The medium term expectation is that all these referrals and responses will go onto the PQG website so that all organisations have visibility of feedback and qualifications.

return to top of page

Question (2001-02)

Query on PS 9000: 9001 Packaging materials following feedback from auditor training course. Please can you give further guidance on the Environmental Control requirements, as covered by section 9.2.

Answer

9.2.1 Minimum environmental conditions These conditions are appropriate for the processing of secondary materials, for example cartons and labels. They are also suitable for product contact materials where no higher environmental conditions are specified by the customer, for example;

1. tablet blister film
2. injection moulded plastic tablet containers and closures

9.2.2 Standard cleanroom conditions These conditions are in addition to the requirements of PS 9000 9.2.1, for minimum environmental conditions. They are appropriate for the processing of product contact packaging materials where there is a customer requirement for 'clean' materials produced under conditions that control particulate contamination and where the customer may carry out further cleaning treatment, for example;

1. glass vials supplied to a customer prior to further processing, which could include washing and sterilising, prior to the filling process.
2. metered dose valves
3. closures and ancillary components for parenteral or ophthalmic containers

9.2.3 Enhanced cleanroom conditions These conditions are in addition to the requirements of PS 9000 9.2.2, for standard cleanroom conditions. They are appropriate for the processing of product contact packaging materials where there is a customer requirement for control of bioburden and when there is a later material sterilisation process either pre or post delivery to the customer, for example assembly of syringe components for subsequent sterilisation.

return to top of page

Question (2001-1)

Is it possible for a supplier to maintain certification to 'PS 9000 : Pharmaceutical packaging materials' even though a customer of the supplier formally asks or instructs that supplier to employ composite gang printing?

Answer

Background Clause 13.5 of PS 9000 does not permit gang printing. There is no statement on this subject in the EU GMPs although European Medicines Inspectors are strongly against this practice. The US CFRs make a clear statement in 211.122 (f) i.e.

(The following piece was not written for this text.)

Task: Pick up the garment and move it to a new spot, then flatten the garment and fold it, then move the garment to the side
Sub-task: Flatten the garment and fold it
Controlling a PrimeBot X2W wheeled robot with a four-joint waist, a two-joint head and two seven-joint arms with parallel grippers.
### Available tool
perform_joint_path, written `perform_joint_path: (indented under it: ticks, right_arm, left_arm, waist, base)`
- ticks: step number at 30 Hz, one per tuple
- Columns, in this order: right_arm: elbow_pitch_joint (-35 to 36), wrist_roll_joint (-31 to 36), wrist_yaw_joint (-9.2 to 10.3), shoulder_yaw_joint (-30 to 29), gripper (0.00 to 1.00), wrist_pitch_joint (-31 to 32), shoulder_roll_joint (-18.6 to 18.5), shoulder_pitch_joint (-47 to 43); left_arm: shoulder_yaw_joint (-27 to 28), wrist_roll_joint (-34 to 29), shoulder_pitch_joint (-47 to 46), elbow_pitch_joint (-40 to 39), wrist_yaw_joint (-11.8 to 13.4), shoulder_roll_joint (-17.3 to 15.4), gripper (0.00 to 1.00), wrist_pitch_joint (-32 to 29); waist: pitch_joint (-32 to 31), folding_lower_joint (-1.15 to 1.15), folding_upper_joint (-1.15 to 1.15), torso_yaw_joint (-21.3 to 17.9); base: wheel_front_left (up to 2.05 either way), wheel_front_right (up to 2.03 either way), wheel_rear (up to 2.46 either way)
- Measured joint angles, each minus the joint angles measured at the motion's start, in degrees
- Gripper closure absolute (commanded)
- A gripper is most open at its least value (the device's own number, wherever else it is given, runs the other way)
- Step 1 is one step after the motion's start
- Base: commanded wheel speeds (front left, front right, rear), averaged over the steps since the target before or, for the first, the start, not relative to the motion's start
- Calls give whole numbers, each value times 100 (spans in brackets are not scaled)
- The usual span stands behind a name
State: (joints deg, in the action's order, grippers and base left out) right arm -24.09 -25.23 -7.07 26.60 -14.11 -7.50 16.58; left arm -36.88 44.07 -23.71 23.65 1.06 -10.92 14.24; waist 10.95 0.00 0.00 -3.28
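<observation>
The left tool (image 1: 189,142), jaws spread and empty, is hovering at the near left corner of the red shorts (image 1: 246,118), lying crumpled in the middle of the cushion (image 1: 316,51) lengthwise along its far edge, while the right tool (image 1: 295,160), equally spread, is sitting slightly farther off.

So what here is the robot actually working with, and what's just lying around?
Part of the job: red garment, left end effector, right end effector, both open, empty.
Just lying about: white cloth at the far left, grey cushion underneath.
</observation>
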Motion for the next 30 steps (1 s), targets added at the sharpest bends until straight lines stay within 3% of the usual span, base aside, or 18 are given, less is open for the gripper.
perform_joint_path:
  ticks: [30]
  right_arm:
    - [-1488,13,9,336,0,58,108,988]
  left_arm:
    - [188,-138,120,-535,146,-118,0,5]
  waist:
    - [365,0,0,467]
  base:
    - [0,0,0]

'Use of gang-printed labeling for different drug products or different strengths or net contents of the same drug product, is prohibited unless the labeling from gang printed sheets is adequately differentiated by size, shape or color.'

PQG Response This question was discussed at the Steering Group meeting on 28 March 2002 and the response agreed is:

1. The Steering Group strongly believes that the use of gang printing introduces a serious risk to patient safety through admixture that should be avoided. It further believes that pharmaceutical customers should not request their suppliers to use gang printing for their materials, as this is not consistent with accepted best practice. It does not intend to alter Clause 13.5 of PS 9000.
2. The content of the contract in place between a supplier and its customers is not PQG's business. This means that if a customer insists on asking a supplier to employ gang printing the PQG cannot intervene.
3. However, we can envisage a process whereby a supplier can meet this customer requirement and maintain its certification to PS 9000. That process is:
   1. The supplier must state in their Quality Manual, as required by clause 4.2.2, the conditions under which it does not comply with clause 13. This statement should encompass how items
   2. - iv) are managed.
   3. The supplier must confirm in writing to their customer that product has been produced outside the scope of PS 9000 in respect of clause 13.5. This could be on the certificate supplied with each batch, in the contract, or by letter.
   4. We strongly recommend that the supplier seeks an understanding from the customer that if any gang printed items are to used for the US market that the printed sheet complies with CFR 211.122(f). We also recommend that this is recorded, subject to change control and also defined in the contract.
   5. Even where product is not destined for the USA, we also recommend that the supplier seeks to agree with the customer compliance with CFR 211.122(f).